For disabled people who do have jobs, ensuring they are protected from discrimination can be tough. “You get firms that will say ‘no females’ or something like that in recruitment adverts, but no company would say ‘no disabled people,’” says Cindy Zhang, an employment lawyer with Shanghai’s Conshine Law Firm.
She adds: “So, you can find legal cases about discrimination against females and they get [to win cases about] discrimination [because they can show evidence]. But it’s really difficult for disabled people to find evidence showing that a company is discriminating. Also, because compensation amounts for such cases are not high, in my opinion it’s not worth pursuing these kinds of cases.”
Bread of Life provides its staff with a workplace in which their baking skill, rather than their disabilities, is the focus of their lives. Grace refuses point blank when I ask her to talk about society’s attitudes toward disability in China, and I’m told that she was dismayed at her depiction in a recent TV news report about the bakery that featured schmaltzy music played over her interview.
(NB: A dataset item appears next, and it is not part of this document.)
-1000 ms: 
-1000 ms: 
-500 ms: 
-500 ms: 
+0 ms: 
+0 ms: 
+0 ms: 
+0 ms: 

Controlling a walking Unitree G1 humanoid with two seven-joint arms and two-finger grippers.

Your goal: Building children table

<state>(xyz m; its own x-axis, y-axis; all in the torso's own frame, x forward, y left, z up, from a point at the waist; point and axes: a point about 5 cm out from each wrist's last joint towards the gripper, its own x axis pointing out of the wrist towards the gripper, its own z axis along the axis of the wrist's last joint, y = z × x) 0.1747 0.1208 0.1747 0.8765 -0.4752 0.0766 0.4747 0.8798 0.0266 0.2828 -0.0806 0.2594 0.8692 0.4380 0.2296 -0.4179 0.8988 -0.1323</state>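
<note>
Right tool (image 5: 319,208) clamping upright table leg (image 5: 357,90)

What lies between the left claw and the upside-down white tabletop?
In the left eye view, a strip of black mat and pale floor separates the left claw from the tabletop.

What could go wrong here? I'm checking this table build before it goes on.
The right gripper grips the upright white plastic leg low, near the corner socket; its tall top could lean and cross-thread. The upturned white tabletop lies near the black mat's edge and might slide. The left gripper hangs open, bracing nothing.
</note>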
“One of my biggest challenges early on was to get rid of that whole ‘charity’ mentality,” says Danny. Indeed, a large factor in the success of Bread of Life, which has been self-sustainable as a business since 2011, is the excellence of its products. Due to its compact setup, the bakery has not applied for licenses it would require to sell its goods in shops or canteens, but does well through direct orders and servicing private events.
It has found a niche catering to Western palates, which tend to vary from those of local Chinese, in expat-heavy areas such as Shunyi in northeast Beijing. “People seem to be impressed that we have Chinese people making this stuff [Western-style] and that it actually tastes like proper chocolate cake,” says Danny. Grace, meanwhile, highlights how preferences don’t always translate between Western and Eastern tongues. “I do enjoy the occasional bite,” she says, “but not always. Some of them are really sweet…”
Another more traditionally Western element that has a large influence on the bakery is Christianity. The foster home’s founders are Christian, as is Danny, who uses the word “blessed” frequently and describes the help that the bakery gets from volunteers as “coming from God.”
With the Chinese government heavily promoting secularism and clamping down on both religion and foreign non-government organisations, this could potentially mean a double whammy of trouble for places such as Agape. “We don’t flaunt that we’re a Christian organisation,” says Danny. “And it’s not like we force them [the orphans] to do it. This is the only life that I know, and that my wife and Keith and Cheryl know, so this is how we’re going to live.
“If they [the orphans] see it and say it’s cool, ‘I want to do that, too,’ we do it. But they’re all typical in that when they’re young they’re like, ‘This is great, I’m all for Jesus.’ Then when they’re teenagers they’re like, ‘What the heck is this!’”
The bendy-soft chocolate chip cookies that I buy at the bakery do taste pretty heavenly, although I’d put it down to the skills of Grace and her colleagues rather than any divine intervention. After saying my goodbyes, I eat four during the taxi ride home—easily the most guilt-free treat troughing session I have ever had.